INSTRUCTIONS TO FOLLOW:
Count the lines in the records below that contain the word "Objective", and reply with only that number.

Dataset items:
━━━━━━━━━━━━━━━━
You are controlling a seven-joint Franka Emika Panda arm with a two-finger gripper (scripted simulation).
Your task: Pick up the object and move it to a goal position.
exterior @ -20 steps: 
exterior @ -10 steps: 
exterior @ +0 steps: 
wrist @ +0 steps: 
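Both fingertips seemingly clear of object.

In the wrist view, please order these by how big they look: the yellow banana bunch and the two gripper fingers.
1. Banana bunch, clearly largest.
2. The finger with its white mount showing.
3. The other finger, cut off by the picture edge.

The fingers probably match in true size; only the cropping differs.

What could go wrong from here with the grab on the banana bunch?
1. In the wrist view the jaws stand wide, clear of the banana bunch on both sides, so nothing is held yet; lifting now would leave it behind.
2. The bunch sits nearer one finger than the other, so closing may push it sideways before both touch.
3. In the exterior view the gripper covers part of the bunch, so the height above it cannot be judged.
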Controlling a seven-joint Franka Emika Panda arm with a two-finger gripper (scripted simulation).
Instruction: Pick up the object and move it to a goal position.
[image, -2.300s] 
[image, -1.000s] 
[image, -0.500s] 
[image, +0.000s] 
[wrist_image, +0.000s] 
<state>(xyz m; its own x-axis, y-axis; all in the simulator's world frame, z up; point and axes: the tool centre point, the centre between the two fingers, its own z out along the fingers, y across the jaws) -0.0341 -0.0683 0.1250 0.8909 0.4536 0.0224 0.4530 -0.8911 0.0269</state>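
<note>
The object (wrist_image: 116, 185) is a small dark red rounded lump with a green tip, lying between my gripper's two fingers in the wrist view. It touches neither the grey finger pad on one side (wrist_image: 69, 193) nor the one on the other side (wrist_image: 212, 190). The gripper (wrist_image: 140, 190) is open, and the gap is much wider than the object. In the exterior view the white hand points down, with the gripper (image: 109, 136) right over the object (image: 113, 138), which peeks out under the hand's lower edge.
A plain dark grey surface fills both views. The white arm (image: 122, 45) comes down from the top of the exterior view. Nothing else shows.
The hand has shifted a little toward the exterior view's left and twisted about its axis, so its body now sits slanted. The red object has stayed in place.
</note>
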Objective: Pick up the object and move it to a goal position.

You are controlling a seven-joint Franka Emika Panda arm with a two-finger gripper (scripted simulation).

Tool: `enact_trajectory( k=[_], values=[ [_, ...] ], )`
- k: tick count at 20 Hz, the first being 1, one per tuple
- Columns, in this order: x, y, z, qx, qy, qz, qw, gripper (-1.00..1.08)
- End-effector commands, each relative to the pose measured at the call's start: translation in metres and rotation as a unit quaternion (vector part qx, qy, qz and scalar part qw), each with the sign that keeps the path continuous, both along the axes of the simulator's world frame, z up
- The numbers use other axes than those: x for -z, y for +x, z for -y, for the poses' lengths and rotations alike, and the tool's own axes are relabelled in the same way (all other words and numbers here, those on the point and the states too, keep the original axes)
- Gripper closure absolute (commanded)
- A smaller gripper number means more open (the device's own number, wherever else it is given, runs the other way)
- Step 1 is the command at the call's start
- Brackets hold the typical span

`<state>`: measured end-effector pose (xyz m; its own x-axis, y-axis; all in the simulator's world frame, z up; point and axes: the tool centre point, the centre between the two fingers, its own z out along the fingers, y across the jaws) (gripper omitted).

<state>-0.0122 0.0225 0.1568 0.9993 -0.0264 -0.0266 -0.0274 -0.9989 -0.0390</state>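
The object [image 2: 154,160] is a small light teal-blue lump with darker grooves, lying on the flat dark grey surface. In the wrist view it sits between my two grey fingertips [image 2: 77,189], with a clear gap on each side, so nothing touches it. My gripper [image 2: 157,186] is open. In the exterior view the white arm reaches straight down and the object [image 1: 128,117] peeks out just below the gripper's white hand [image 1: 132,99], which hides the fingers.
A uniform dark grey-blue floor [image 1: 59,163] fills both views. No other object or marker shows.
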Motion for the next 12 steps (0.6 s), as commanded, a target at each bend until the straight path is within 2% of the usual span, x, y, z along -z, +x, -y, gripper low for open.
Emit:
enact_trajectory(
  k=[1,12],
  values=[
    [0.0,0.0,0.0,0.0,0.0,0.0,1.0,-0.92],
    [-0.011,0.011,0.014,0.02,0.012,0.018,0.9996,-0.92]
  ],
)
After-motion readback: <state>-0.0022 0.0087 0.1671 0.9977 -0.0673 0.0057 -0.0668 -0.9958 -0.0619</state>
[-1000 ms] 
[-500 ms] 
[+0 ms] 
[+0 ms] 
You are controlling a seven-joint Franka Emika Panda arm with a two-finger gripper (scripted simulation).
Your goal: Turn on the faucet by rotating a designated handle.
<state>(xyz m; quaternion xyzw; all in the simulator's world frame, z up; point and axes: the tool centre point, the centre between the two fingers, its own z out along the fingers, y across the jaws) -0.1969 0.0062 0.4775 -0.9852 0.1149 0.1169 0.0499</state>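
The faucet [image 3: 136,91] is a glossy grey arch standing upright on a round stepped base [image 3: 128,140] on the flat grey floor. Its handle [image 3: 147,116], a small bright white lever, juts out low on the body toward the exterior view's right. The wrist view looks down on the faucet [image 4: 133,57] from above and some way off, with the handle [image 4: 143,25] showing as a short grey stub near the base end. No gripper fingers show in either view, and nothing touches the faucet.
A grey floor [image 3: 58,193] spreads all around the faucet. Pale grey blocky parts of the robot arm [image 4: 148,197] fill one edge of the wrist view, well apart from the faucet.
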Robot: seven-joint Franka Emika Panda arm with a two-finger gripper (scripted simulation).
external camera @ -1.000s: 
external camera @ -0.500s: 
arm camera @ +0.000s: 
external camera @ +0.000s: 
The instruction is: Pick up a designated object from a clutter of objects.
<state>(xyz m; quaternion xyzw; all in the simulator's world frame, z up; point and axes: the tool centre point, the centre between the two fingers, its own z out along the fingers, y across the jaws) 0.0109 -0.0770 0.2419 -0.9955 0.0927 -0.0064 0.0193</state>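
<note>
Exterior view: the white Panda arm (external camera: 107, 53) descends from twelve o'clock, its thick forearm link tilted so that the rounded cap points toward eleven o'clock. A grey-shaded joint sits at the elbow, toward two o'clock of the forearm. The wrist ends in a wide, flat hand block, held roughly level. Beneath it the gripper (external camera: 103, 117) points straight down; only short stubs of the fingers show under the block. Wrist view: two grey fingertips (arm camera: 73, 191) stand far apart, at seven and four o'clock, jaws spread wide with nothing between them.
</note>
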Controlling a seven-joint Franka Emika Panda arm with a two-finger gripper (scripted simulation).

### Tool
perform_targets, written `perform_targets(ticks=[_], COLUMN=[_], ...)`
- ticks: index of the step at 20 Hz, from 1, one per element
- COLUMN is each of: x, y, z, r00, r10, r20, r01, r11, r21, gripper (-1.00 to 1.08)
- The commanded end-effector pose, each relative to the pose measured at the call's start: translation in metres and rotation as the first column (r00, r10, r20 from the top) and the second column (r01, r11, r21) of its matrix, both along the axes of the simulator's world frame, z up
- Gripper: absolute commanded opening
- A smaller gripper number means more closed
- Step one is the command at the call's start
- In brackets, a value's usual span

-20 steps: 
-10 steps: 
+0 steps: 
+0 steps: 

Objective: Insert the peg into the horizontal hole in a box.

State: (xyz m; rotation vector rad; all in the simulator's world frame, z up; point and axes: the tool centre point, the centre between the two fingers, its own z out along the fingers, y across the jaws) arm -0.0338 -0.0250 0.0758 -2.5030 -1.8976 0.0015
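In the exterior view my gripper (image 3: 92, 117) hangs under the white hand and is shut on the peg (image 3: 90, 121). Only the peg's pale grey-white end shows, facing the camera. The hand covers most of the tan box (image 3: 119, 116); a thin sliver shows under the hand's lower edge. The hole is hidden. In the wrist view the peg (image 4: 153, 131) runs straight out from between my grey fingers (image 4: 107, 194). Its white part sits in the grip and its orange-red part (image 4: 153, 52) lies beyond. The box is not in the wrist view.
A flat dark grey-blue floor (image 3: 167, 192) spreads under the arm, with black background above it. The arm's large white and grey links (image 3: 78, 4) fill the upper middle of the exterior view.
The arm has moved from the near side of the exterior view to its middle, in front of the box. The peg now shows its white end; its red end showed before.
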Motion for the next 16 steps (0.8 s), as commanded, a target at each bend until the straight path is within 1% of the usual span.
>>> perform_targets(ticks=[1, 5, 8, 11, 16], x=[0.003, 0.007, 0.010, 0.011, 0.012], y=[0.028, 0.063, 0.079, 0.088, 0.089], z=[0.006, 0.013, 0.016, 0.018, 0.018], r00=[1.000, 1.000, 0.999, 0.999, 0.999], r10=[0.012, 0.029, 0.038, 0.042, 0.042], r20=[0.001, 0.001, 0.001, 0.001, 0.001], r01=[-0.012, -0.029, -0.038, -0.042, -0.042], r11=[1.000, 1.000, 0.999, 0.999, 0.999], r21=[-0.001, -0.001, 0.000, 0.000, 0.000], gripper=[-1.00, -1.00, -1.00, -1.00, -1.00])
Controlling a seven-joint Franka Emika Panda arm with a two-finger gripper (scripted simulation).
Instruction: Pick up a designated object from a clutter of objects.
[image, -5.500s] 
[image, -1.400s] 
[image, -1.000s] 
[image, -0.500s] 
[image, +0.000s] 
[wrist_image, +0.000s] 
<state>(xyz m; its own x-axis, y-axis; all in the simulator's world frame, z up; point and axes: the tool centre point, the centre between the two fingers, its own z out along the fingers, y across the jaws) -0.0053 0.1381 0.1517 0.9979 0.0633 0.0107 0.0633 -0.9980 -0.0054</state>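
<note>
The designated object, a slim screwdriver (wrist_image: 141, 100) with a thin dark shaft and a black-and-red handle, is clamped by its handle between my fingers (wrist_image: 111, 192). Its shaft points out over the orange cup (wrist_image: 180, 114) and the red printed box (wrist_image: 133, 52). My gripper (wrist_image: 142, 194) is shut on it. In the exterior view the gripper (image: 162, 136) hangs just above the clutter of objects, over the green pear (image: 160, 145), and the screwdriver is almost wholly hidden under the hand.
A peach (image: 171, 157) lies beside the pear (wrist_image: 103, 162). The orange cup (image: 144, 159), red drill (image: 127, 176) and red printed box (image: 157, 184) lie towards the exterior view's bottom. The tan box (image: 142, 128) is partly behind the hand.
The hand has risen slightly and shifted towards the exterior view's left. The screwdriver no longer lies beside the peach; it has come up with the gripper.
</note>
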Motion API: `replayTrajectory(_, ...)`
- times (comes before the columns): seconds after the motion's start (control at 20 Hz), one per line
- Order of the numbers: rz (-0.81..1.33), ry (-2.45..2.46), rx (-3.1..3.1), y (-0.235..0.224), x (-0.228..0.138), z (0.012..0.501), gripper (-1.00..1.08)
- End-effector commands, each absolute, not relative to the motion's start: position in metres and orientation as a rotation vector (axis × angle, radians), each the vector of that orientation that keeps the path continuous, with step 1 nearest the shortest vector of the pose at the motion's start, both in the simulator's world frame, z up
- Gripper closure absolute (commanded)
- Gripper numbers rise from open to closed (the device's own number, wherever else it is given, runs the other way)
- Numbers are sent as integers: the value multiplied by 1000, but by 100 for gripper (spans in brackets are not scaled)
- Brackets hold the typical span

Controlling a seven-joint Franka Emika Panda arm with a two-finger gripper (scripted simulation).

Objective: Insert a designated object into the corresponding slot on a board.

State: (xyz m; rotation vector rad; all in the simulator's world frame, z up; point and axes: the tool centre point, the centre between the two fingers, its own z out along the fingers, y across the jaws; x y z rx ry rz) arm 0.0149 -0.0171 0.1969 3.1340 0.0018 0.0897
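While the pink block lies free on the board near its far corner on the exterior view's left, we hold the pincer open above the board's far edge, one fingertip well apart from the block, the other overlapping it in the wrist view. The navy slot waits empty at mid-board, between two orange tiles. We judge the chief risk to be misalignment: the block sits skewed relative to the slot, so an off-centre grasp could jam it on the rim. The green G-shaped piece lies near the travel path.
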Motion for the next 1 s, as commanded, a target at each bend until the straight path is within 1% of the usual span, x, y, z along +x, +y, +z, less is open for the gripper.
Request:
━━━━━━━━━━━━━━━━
SOLUTION:
3